WHAT IS BEING ASKED >> Copy each line containing the word "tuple" from the records that follow, please.
START INPUT MATERIAL
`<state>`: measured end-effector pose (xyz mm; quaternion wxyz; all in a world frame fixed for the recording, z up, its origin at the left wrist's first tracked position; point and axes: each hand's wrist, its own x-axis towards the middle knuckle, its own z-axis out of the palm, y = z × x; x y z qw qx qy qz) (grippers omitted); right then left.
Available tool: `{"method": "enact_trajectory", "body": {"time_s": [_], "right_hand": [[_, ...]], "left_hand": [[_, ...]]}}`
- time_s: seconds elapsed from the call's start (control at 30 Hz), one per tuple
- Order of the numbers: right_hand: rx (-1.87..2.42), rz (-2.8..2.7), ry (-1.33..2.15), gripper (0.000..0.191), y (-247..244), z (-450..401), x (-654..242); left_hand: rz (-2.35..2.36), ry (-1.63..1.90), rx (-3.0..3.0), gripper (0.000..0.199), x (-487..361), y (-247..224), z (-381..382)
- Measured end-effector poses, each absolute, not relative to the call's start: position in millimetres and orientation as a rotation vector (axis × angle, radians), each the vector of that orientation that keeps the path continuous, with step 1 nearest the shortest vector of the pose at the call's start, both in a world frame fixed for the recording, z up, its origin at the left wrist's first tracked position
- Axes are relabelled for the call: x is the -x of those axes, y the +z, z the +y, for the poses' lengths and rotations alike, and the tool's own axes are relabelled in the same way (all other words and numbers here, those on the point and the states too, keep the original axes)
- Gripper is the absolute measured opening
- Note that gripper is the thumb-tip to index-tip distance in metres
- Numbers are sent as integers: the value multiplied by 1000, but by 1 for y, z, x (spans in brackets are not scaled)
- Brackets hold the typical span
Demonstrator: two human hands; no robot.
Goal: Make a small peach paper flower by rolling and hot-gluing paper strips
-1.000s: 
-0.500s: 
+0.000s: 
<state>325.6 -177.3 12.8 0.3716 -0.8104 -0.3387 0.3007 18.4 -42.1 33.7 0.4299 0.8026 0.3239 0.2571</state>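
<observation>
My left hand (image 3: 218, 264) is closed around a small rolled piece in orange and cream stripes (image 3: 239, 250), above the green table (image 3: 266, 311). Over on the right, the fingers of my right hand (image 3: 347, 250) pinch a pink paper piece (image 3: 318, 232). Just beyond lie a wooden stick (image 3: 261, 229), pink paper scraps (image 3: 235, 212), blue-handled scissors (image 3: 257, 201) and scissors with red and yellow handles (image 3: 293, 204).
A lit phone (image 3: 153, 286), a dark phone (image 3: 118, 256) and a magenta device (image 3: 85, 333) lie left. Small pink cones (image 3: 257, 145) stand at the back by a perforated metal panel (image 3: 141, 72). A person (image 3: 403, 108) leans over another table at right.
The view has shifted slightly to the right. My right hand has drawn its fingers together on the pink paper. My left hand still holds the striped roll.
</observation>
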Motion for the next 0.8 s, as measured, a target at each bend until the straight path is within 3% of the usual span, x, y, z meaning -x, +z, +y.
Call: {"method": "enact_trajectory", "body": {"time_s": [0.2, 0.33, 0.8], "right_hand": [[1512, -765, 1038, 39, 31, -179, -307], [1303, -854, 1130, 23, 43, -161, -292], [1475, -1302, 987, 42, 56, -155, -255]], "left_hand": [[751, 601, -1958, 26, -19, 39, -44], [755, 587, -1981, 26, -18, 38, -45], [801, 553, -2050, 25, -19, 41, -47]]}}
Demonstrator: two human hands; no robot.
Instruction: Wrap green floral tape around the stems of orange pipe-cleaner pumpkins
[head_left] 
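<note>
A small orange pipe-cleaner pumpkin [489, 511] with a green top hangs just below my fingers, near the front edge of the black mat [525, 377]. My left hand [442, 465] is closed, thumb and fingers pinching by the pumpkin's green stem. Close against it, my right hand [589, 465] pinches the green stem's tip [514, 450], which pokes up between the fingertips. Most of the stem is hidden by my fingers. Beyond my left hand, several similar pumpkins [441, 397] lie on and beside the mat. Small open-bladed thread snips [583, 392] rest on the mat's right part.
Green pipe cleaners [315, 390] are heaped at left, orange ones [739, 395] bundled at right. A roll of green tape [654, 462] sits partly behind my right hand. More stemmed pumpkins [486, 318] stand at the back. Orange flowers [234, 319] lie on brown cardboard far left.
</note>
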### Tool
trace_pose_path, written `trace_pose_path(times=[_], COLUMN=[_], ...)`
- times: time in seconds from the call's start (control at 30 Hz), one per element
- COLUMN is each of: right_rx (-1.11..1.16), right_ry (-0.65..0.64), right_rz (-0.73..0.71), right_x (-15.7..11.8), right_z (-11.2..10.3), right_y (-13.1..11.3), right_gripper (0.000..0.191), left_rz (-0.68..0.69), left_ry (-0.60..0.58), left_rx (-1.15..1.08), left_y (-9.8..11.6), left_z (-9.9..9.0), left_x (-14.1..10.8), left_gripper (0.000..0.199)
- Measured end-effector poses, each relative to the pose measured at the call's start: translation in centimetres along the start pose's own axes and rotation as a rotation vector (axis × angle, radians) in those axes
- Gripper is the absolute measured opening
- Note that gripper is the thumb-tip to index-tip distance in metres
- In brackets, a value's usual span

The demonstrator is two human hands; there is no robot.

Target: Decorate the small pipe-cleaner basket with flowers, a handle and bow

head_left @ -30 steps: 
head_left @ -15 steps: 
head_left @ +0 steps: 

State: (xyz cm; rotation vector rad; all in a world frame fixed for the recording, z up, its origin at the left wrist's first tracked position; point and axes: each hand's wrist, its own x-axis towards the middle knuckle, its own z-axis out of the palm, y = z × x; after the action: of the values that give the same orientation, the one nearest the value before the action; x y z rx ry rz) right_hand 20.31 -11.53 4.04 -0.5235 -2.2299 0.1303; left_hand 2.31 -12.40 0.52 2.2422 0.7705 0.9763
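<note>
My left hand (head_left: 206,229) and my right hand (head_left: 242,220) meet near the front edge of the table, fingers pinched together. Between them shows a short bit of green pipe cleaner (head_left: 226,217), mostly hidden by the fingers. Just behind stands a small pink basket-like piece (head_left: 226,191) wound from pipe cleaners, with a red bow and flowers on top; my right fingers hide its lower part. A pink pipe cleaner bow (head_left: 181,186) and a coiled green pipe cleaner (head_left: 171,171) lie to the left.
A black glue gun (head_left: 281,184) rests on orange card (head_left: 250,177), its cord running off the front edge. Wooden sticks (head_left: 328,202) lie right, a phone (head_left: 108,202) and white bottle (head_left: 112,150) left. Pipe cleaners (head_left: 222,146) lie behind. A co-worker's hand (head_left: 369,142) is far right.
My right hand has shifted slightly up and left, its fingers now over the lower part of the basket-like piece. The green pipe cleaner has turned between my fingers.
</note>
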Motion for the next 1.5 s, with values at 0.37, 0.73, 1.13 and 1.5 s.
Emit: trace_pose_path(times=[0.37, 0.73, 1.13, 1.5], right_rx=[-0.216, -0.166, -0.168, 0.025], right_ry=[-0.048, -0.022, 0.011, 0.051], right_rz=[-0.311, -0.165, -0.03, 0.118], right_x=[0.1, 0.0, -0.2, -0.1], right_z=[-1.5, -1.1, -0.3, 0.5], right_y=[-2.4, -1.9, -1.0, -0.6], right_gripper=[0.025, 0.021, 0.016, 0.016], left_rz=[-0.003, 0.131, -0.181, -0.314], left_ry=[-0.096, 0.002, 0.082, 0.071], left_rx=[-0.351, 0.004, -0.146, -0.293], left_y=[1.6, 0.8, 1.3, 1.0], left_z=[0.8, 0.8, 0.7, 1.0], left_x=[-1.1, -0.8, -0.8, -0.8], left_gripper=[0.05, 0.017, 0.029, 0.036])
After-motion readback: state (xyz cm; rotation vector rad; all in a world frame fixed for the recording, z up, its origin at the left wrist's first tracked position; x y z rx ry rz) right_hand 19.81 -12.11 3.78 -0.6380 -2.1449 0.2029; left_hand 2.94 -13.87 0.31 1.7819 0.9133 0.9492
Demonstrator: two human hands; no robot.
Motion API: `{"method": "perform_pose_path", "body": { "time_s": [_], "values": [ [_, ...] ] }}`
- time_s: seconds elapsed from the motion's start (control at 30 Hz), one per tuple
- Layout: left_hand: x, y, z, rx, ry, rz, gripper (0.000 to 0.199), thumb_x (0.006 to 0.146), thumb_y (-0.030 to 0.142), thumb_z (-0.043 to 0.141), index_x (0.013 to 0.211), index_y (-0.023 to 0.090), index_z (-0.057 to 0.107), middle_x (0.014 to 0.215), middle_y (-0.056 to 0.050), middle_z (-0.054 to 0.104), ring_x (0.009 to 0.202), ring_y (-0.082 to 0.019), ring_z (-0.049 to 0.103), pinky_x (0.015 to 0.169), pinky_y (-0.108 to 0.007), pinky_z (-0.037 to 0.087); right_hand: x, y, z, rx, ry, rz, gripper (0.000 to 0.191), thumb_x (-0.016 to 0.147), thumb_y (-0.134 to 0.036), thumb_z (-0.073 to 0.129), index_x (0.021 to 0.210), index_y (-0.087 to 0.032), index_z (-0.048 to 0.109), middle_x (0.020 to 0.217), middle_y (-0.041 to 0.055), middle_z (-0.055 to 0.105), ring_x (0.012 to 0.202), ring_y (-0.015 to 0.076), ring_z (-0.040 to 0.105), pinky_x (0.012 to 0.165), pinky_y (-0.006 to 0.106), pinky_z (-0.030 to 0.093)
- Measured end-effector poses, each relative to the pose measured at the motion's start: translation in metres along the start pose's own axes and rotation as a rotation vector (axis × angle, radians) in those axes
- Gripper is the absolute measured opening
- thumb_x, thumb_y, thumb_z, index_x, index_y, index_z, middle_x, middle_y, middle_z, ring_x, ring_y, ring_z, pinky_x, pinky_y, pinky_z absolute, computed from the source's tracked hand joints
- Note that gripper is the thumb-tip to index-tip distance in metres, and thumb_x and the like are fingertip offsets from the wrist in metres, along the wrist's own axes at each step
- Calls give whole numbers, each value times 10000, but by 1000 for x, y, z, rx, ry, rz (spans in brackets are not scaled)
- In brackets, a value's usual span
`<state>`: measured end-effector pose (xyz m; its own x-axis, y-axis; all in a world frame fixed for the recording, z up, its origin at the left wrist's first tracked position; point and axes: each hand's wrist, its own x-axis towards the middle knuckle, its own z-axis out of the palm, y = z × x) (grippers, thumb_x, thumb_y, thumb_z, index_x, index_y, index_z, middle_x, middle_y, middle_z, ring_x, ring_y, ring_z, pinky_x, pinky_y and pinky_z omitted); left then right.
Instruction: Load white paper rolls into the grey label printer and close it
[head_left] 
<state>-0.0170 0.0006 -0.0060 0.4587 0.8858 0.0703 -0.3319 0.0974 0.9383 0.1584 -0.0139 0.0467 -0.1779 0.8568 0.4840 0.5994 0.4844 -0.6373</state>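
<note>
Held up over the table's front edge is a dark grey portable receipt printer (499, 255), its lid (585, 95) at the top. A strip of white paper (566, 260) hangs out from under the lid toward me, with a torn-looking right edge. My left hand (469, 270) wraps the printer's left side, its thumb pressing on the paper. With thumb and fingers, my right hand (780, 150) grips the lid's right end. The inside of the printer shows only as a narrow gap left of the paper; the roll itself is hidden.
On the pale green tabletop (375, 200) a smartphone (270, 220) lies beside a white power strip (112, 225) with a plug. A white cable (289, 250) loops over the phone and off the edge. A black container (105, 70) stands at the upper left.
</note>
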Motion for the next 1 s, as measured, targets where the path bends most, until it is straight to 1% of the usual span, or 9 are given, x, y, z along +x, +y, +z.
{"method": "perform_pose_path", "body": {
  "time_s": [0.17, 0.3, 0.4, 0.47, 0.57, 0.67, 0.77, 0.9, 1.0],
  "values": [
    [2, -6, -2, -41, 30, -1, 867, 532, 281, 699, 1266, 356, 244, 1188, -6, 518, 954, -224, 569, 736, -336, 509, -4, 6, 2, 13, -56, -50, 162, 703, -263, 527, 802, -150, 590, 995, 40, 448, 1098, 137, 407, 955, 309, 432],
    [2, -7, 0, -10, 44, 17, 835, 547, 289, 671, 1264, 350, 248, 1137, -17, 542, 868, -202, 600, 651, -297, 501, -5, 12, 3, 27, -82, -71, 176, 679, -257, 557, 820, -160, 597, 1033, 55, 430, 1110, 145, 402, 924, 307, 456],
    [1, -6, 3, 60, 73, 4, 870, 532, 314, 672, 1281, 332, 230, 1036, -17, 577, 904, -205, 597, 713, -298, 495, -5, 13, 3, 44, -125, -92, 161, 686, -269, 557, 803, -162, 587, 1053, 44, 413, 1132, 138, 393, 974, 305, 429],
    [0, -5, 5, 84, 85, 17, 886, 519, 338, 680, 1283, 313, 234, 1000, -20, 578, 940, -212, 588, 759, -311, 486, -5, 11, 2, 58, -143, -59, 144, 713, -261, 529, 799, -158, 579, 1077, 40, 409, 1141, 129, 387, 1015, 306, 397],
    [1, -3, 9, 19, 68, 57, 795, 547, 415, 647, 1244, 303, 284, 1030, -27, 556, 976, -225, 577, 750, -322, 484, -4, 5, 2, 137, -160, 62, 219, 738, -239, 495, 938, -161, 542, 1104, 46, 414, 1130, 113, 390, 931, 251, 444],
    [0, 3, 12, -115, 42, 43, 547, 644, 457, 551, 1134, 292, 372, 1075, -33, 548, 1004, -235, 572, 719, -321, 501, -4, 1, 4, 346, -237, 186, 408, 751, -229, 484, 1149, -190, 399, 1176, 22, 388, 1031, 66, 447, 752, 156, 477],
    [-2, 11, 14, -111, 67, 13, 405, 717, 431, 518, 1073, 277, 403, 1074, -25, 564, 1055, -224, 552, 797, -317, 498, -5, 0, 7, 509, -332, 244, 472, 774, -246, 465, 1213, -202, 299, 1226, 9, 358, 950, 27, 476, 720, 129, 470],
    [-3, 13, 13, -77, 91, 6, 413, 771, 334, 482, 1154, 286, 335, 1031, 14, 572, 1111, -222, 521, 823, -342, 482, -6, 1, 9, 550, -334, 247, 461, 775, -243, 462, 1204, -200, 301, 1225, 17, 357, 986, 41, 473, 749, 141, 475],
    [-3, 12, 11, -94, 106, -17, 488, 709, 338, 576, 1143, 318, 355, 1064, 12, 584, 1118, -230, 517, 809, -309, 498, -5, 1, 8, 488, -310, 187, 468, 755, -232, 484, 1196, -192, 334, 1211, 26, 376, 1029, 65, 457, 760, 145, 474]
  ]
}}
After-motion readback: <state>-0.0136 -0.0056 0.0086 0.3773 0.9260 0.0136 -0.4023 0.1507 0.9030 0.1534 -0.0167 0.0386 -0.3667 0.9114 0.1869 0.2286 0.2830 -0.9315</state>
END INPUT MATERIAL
RESPONSE TO THE TASK >>
- time_s: seconds elapsed from the call's start (control at 30 Hz), one per tuple
- time_s: seconds elapsed from the motion's start (control at 30 Hz), one per tuple

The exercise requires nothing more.